A tarde passava lerda, sufocando quem se arriscava a sair de casa. O mormaço do asfalto invadia os carros, e os que vinham de ônibus arranjavam um jeito de pôr a cabeça na janela, como se lhes faltasse o ar. Na ânsia de desamarrar a gravata – que me sufocava – levantei o queixo e, sem nenhuma intenção além do gesto involuntário, olhei para cima. Naturalmente, após afrouxar o laço, abaixei a cabeça... e só aí me dei conta do que “tinha” visto. Mirei de novo, incrédulo, o sol forte quase me ofuscando a visão. Um nó na garganta me impediu de gritar; reparei em volta: o mais absoluto descaso, ninguém notara o mesmo que eu – ou fingiam de maneira perfeita.

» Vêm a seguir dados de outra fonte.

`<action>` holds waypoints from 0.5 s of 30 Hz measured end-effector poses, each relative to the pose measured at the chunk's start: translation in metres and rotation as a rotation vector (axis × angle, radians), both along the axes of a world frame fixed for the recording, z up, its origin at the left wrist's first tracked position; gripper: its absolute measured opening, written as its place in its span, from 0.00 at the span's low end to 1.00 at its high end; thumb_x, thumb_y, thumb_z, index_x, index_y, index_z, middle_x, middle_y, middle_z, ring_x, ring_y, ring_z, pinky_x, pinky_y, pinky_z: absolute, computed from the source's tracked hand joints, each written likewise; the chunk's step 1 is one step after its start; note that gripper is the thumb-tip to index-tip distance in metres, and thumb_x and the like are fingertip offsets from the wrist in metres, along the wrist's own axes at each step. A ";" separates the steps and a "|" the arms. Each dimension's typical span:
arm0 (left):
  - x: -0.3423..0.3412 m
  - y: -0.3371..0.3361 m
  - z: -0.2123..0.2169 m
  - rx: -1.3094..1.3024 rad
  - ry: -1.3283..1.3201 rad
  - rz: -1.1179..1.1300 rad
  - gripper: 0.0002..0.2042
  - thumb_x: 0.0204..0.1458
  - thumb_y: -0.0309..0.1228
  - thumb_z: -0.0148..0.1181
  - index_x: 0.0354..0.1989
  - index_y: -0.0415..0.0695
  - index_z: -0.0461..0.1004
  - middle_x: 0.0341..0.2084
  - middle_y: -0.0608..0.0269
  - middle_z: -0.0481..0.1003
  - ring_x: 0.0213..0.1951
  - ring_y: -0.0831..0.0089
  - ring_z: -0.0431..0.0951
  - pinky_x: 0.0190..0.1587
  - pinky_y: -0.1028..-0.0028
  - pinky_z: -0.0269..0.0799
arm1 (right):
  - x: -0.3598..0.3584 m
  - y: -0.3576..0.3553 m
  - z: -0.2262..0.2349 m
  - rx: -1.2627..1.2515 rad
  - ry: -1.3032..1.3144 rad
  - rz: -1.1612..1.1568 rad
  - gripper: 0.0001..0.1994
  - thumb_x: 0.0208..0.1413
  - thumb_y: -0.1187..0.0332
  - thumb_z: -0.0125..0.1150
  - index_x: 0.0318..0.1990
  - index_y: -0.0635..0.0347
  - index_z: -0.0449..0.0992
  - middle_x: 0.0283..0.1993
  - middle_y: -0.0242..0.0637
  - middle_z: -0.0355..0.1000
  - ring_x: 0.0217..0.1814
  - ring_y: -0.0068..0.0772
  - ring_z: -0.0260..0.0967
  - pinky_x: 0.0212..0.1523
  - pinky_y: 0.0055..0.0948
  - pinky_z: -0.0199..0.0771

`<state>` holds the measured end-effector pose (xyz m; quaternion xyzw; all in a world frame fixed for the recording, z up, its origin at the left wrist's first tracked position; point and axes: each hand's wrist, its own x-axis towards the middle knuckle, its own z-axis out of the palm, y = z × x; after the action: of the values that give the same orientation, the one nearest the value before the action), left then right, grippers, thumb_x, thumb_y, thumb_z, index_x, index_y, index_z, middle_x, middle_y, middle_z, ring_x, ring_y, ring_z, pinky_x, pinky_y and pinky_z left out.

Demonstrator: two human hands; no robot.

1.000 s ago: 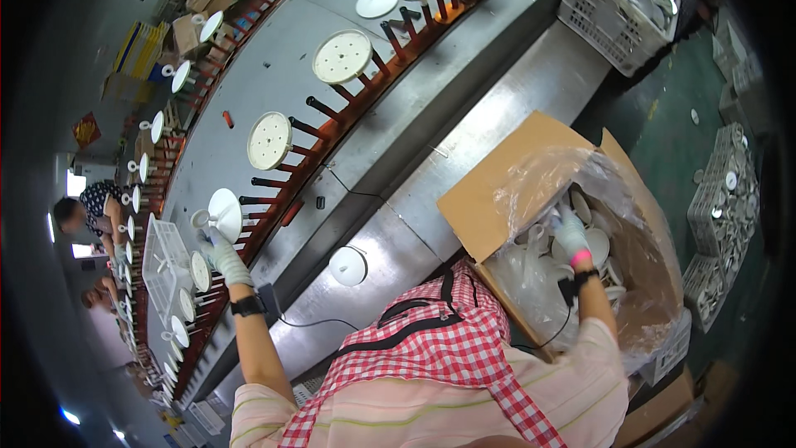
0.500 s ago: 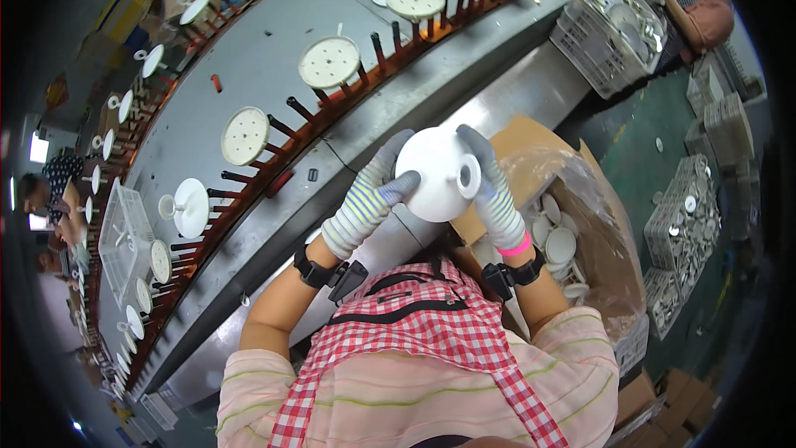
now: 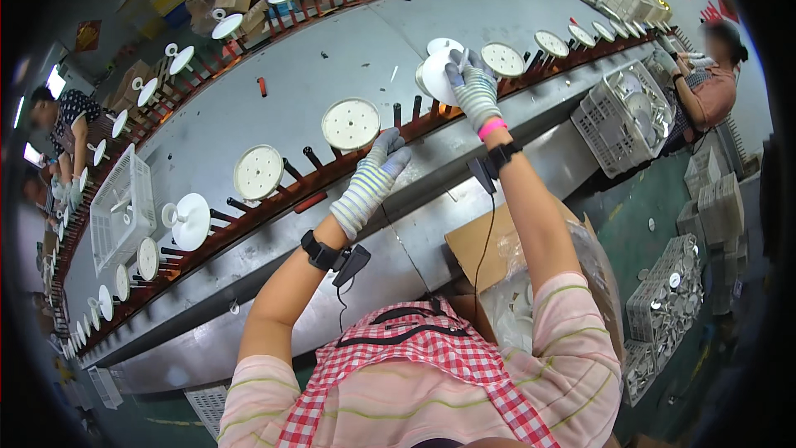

Tentei me comunicar com o vizinho de poltrona: ele me encarou displicente – um ligeiro sorriso no canto do lábio –, voltando o rosto para o outro lado; à minha frente todos se abanavam, alguns limpando o suor com as mãos, respirando fundo. Virei para a cadeira de trás, uma senhora rezava em meio a balbucios, de olhos fechados e os dedos tateando as contas do rosário – a seu lado um homem gordo dormia com a cabeça escorada na vidraça.

Não tive outra alternativa senão observar de novo. E aquilo continuava lá como se houvesse estado ali sempre, e ninguém notava, nem percebia meu gesto atônito. Nas calçadas todos caminhavam como se nada estivesse prestes a acontecer. Nenhum dava o mínimo sinal de haver percebido... e agora eu duvidava de tudo: do ônibus que parecia irreal, das pessoas que deviam ter saído de um sonho, desse calor infernal e daquele prenúncio de tudo o que estava para acontecer.

Afrouxei de vez o colarinho, larguei no chão a pasta, afastei o mais que pude os joelhos... respirei bem fundo por alguns minutos. Quando despertei, na esperança de que tudo fosse apenas um pesadelo, vi que nada tinha mudado, a senhora gorda agora se desmanchava devagarinho, os outros tornavam-se avermelhados, uma fumaça negra subia-me dos ombros, e eu não tive mais coragem de olhar para cima, então baixei resignadamente a cabeça e esperei.